Goal of the exercise
Across the records below, how many lines contain the string "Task"? Give the number by itself.

** Source material follows **

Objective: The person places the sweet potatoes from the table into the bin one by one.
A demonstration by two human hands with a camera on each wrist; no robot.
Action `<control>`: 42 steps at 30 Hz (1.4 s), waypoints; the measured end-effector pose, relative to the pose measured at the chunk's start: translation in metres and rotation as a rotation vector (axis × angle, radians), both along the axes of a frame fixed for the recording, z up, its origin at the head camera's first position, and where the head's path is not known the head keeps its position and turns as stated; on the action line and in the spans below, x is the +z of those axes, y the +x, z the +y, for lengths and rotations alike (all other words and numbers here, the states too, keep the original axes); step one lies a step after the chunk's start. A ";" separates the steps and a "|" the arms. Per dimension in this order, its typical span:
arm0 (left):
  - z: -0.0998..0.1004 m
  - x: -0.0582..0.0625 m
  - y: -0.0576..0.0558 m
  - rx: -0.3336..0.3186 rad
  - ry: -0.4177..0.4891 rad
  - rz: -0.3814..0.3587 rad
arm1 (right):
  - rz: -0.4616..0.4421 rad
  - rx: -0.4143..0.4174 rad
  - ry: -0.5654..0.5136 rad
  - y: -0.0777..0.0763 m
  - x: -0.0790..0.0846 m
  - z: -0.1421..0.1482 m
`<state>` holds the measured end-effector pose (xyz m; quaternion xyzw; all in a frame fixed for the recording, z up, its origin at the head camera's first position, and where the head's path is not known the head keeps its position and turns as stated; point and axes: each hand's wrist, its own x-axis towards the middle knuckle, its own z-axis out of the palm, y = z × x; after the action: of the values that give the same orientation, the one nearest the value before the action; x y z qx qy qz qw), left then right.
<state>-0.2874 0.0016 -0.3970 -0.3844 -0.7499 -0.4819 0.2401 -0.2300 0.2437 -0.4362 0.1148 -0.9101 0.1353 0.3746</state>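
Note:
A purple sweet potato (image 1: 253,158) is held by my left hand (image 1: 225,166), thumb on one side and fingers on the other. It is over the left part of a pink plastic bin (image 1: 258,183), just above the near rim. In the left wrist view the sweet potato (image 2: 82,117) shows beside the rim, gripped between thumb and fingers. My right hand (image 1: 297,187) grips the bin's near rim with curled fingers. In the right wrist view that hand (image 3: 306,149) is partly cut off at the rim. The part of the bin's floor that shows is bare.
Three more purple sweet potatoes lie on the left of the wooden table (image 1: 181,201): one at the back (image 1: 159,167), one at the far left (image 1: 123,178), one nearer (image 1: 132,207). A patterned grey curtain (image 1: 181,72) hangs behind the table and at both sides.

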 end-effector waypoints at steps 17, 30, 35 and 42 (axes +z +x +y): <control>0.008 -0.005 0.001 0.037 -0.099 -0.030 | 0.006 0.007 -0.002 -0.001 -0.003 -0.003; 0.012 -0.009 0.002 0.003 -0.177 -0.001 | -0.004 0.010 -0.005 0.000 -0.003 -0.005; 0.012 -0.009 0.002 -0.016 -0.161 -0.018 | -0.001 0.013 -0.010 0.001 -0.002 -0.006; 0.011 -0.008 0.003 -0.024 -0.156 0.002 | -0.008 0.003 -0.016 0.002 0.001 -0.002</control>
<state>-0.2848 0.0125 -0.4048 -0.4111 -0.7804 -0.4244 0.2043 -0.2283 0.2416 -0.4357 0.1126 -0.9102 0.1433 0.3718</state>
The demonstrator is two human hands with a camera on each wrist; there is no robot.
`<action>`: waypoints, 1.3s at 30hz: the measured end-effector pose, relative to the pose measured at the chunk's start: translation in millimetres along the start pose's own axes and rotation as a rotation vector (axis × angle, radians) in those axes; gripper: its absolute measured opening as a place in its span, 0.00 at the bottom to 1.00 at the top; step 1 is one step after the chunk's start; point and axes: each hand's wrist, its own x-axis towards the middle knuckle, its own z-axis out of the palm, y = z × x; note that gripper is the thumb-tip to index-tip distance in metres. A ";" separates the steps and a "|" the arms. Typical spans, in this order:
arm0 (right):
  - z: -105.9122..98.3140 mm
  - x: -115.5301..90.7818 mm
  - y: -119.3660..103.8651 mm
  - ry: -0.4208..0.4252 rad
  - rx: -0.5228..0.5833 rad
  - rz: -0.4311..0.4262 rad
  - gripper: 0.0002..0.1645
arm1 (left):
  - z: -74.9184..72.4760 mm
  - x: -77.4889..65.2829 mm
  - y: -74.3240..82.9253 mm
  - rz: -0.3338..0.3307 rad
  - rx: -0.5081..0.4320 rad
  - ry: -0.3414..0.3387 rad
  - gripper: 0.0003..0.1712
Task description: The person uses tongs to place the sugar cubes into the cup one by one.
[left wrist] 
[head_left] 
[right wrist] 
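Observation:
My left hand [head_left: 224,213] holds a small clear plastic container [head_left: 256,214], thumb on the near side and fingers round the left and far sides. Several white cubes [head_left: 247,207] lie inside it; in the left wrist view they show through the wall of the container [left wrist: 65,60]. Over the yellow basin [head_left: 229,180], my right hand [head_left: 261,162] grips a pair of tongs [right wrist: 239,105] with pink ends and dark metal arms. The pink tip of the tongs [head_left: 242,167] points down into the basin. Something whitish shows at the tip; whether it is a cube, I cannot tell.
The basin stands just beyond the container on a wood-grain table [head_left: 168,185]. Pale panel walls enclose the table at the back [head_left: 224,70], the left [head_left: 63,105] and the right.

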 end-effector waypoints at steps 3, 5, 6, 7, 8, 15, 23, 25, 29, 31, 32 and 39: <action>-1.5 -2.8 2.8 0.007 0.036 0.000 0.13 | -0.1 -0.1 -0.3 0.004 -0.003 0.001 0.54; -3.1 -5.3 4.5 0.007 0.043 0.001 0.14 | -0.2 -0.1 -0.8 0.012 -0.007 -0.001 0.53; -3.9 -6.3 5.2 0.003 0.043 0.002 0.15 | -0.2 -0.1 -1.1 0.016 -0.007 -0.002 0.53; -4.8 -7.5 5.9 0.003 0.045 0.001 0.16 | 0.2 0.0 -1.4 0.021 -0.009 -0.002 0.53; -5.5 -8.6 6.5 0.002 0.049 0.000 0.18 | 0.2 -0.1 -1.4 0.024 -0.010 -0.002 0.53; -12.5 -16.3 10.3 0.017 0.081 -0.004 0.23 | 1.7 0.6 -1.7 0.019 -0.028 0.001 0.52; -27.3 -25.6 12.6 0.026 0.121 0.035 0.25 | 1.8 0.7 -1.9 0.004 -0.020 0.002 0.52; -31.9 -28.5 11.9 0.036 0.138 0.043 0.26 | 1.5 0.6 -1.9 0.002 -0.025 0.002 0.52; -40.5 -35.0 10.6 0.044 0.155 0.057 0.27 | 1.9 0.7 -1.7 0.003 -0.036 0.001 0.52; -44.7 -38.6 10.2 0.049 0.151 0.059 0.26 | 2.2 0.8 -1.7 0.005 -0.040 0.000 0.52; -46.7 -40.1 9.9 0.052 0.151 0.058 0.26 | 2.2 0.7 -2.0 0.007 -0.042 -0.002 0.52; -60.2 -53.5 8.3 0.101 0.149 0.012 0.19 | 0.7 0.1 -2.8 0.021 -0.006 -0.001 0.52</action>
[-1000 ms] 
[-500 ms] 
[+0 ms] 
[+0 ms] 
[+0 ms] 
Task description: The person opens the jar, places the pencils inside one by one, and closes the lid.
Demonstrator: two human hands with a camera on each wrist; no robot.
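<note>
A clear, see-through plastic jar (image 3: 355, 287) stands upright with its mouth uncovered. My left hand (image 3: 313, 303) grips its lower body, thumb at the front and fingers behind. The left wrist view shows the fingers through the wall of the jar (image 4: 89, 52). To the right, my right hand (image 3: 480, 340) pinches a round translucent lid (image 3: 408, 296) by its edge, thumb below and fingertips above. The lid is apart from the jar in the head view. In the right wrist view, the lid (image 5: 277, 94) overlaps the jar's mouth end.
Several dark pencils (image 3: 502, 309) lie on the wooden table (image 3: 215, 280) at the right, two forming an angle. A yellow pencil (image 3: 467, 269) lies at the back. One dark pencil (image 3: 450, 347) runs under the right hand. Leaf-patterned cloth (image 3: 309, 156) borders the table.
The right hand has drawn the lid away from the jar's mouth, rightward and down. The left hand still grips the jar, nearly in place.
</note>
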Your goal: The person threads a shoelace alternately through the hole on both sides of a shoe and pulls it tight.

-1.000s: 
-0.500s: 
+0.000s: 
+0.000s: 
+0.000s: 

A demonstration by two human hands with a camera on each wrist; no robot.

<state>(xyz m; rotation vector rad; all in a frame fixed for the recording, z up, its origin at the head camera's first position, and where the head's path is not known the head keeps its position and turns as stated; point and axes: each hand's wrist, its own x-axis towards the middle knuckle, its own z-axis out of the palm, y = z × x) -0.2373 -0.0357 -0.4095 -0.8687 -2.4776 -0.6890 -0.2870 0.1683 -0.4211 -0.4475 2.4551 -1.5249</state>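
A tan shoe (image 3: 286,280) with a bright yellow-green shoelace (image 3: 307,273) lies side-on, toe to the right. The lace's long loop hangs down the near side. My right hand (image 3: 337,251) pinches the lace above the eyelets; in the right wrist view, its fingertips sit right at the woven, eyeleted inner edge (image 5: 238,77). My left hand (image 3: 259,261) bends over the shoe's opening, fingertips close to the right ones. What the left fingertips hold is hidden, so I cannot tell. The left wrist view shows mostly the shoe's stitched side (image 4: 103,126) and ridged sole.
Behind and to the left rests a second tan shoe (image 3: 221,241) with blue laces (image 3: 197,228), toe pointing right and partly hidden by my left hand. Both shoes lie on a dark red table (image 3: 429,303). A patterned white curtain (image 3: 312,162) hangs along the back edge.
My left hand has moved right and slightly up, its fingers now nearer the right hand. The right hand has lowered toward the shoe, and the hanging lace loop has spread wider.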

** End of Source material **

Written response
2